I think it is wonderful that we begin to interrogate our past so that we can appreciate our present in order to make better plans for the future. We were all besotted with this implausible concept of ‘Hausa-Fulani’ that we tend to ignore other genetic tributaries that constitute the Hausa genetic pool, especially in Kano. Such Majma’al Bahrain is either unknown to many or ignored. Bringing it out means that the ethnic picture of the Hausa is more than the mingling of the Fulani genes with the Hausa – there were dashes of Arab in there thrown for good measure.

For the most part, the Arab voices had been silent. I think it is time for them to voice out their life histories in conversations with their elders. Not to further divide a monolithic Hausa society but demonstrate how the Hausa have been developing into distinct, absorptive people. Clearly, then Hausa is not a language but a people. Ask any individual in Kano with ‘Fulani’ or ‘Arab’ ancestorial roots, and they will tell you they are Hausa, ‘even though my grandmother is Fulani/Arab/Russian/Greek, etc.’

Let’s split hairs here.

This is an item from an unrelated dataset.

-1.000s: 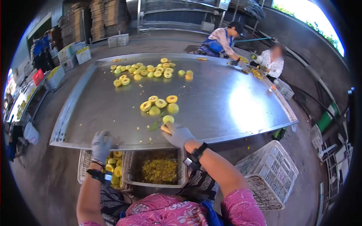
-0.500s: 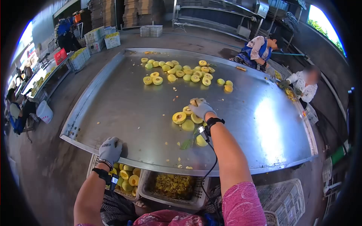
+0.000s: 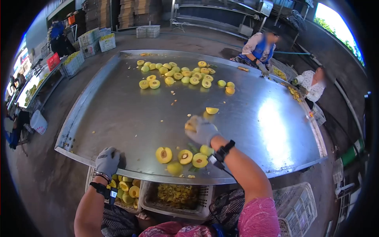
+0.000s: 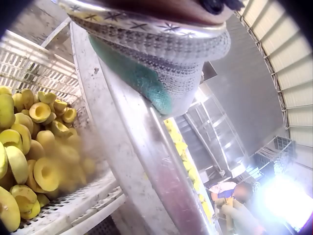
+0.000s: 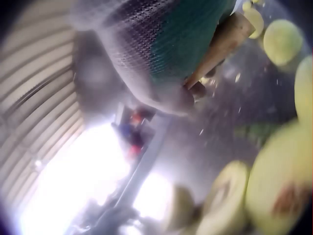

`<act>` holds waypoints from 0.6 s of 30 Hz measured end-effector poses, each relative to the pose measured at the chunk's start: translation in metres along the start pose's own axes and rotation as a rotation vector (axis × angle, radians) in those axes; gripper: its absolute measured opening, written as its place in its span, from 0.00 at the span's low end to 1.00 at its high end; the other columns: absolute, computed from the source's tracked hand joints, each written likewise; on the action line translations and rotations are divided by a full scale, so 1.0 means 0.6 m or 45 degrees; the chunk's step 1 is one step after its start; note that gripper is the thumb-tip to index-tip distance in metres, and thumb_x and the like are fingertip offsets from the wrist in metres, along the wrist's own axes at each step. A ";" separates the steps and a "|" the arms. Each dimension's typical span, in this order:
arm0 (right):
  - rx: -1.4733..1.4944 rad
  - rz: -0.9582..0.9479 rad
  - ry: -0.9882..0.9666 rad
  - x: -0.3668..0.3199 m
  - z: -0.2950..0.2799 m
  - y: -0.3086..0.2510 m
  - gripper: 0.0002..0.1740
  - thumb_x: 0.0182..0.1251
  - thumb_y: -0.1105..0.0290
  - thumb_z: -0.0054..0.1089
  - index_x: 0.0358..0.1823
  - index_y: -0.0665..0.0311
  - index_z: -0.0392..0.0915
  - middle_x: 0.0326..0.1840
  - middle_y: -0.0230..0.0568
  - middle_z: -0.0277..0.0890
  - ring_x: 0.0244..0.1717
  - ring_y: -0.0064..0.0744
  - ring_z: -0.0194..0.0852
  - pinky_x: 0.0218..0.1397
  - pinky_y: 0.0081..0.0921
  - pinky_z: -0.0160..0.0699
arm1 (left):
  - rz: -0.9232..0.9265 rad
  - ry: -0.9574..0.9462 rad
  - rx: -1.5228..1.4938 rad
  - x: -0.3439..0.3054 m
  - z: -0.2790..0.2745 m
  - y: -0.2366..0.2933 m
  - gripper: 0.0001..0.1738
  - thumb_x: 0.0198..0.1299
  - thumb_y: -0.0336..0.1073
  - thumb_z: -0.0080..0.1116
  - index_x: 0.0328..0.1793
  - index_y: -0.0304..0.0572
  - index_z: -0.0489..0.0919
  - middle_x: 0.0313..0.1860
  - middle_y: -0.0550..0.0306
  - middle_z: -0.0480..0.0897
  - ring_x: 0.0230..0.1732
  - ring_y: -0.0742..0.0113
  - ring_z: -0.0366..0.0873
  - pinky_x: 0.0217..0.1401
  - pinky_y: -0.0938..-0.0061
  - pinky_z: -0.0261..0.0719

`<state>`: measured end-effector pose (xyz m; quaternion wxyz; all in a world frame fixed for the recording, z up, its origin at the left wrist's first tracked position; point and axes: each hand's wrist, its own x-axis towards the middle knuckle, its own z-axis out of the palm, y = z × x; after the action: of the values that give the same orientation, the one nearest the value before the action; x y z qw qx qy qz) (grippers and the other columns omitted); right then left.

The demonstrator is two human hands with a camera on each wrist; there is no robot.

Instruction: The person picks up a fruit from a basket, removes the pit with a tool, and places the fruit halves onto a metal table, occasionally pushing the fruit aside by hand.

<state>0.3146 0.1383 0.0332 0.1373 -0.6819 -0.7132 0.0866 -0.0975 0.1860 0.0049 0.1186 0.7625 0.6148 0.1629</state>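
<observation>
My gloved left hand (image 3: 107, 161) rests on the near rim of the metal table (image 3: 150, 118), fingers loosely bent; the left wrist view shows it against the rim (image 4: 146, 147). Over the tabletop my gloved right hand (image 3: 202, 131) is blurred, and the right wrist view shows it gripping a wooden handle (image 5: 220, 49); the handle's far end is hidden. Several halved yellow-green fruits lie between it and the near edge, including a half (image 3: 164, 155) and another with a brown centre (image 3: 185, 157). A single half (image 3: 212, 110) lies beyond the right hand.
A larger group of fruits (image 3: 169, 80) lies toward the far side. Below the near edge stand a crate of fruit halves (image 4: 46, 174) and a crate of scraps (image 3: 177, 194). An empty-looking crate (image 3: 296, 205) is at right; two people work at the far right corner.
My right hand has come back toward the near edge. Several fruit halves now lie nearer that edge, spread apart, with one left farther away. The left hand stays on the rim.
</observation>
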 end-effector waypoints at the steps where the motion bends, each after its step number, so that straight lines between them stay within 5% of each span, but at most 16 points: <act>1: 0.007 0.065 0.101 0.022 -0.011 0.026 0.25 0.64 0.49 0.54 0.59 0.50 0.76 0.62 0.46 0.69 0.68 0.54 0.65 0.70 0.47 0.66 | -0.039 -0.032 -0.011 -0.002 -0.005 0.006 0.16 0.65 0.47 0.53 0.44 0.44 0.83 0.45 0.49 0.83 0.49 0.46 0.80 0.53 0.58 0.77; 7: -0.130 0.549 0.200 0.104 -0.023 0.131 0.24 0.63 0.51 0.53 0.60 0.46 0.76 0.66 0.43 0.66 0.74 0.54 0.56 0.73 0.48 0.64 | -0.003 0.005 -0.021 0.002 0.000 -0.002 0.16 0.64 0.47 0.53 0.43 0.44 0.83 0.45 0.48 0.83 0.49 0.46 0.80 0.54 0.58 0.78; 10: -0.082 0.578 -0.103 0.116 0.023 0.157 0.24 0.64 0.50 0.52 0.60 0.45 0.76 0.67 0.40 0.66 0.75 0.52 0.56 0.74 0.46 0.63 | 0.000 0.015 -0.028 0.004 -0.002 -0.002 0.16 0.64 0.47 0.54 0.42 0.44 0.84 0.44 0.49 0.84 0.48 0.46 0.81 0.53 0.58 0.78; 16: -0.147 0.097 -0.321 0.001 0.043 0.093 0.25 0.64 0.49 0.52 0.60 0.47 0.78 0.67 0.41 0.68 0.74 0.49 0.56 0.75 0.46 0.58 | -0.031 0.000 -0.056 -0.003 -0.009 0.001 0.18 0.65 0.49 0.53 0.42 0.45 0.84 0.44 0.49 0.84 0.48 0.46 0.81 0.53 0.57 0.78; 18: -0.219 0.188 -0.550 -0.019 -0.002 0.031 0.24 0.65 0.50 0.52 0.60 0.49 0.78 0.63 0.44 0.70 0.72 0.50 0.59 0.74 0.46 0.58 | -0.040 -0.014 -0.058 -0.004 -0.010 0.000 0.18 0.64 0.50 0.52 0.44 0.46 0.84 0.45 0.49 0.84 0.49 0.47 0.81 0.54 0.58 0.77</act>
<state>0.3332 0.1281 0.0278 -0.0836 -0.7069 -0.6791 0.1792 -0.1002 0.1833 0.0104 0.1418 0.7508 0.6221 0.1709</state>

Having different languages but the same skin colour – whether you are black, white, brown, yellow or (if an alien) green, and submitting to the same central, national governing authority makes you ‘ethnic’. Having the same attributes but without recognition of national authority, only blood and kinship ties make you ‘tribal’. Separation across skin colour is a race, not an ethnic issue. Arabs are a separate race from Africans. So, what happens when the racial divide is crossed (bred)? Will a new ‘race’ emerge?

The Arabs’ contributions to the economy and culture of Kano are far more than any other ethnic group, including the Fulani. Consider the Yemeni alone and their massive contributions to the animal skin trade in northern Nigeria. Initially ‘imported’ as Italian trade agents from Yemen in the early 20th century, they have now become domesticated to the Hausa society. Yes, they are light-skinned, and quite a few speak Arabic; but the mid-generations have lost the Arabic language. As a ‘minority’ group, they intermarried with local African women and their offspring contributed to the sustainable development of culture and life in Hausa societies without the consciousness of being ‘the other’. What are then the cultural specificities that tie them to the Arab world? Can it be in dress, language, food, existential rites and rituals (birth, living, death)? How do theirs – if at all present – differ from those of the Hausa?

Then consider the Lebanese and their input into the goods and products found in various Kano markets – including their influence all over West Africa. They are less integrative with their African hosts but have been linguistically domesticated, and for all intents and purposes, many self-identify as Hausa and retain some living rituals (e.g., food habits). This is an area initially mapped out by Sabo Albasu’s monumental groundbreaking research, “The Lebanese in Kano” (which is based on his 1989 doctoral thesis), and unfortunately, not much else was done on such a scale by other people. I wish he could update and re-print it, as now, more than ever, is the time for it.

The Sudanese, more than the other Arabs, had integrated more effectively into northern Nigerian Hausa communities, perhaps due to the gradation in their skin colours – from extremely dark to extremely light – than either the Tripolitanians, Yemeni, Lebanese or Syrians/Jordanians, whose clearly light skins made them stand out in any group. Establishing themselves in the city of Kano at Sudawa (Sudanese settlement), they formed part of the identity of the Kano city populace.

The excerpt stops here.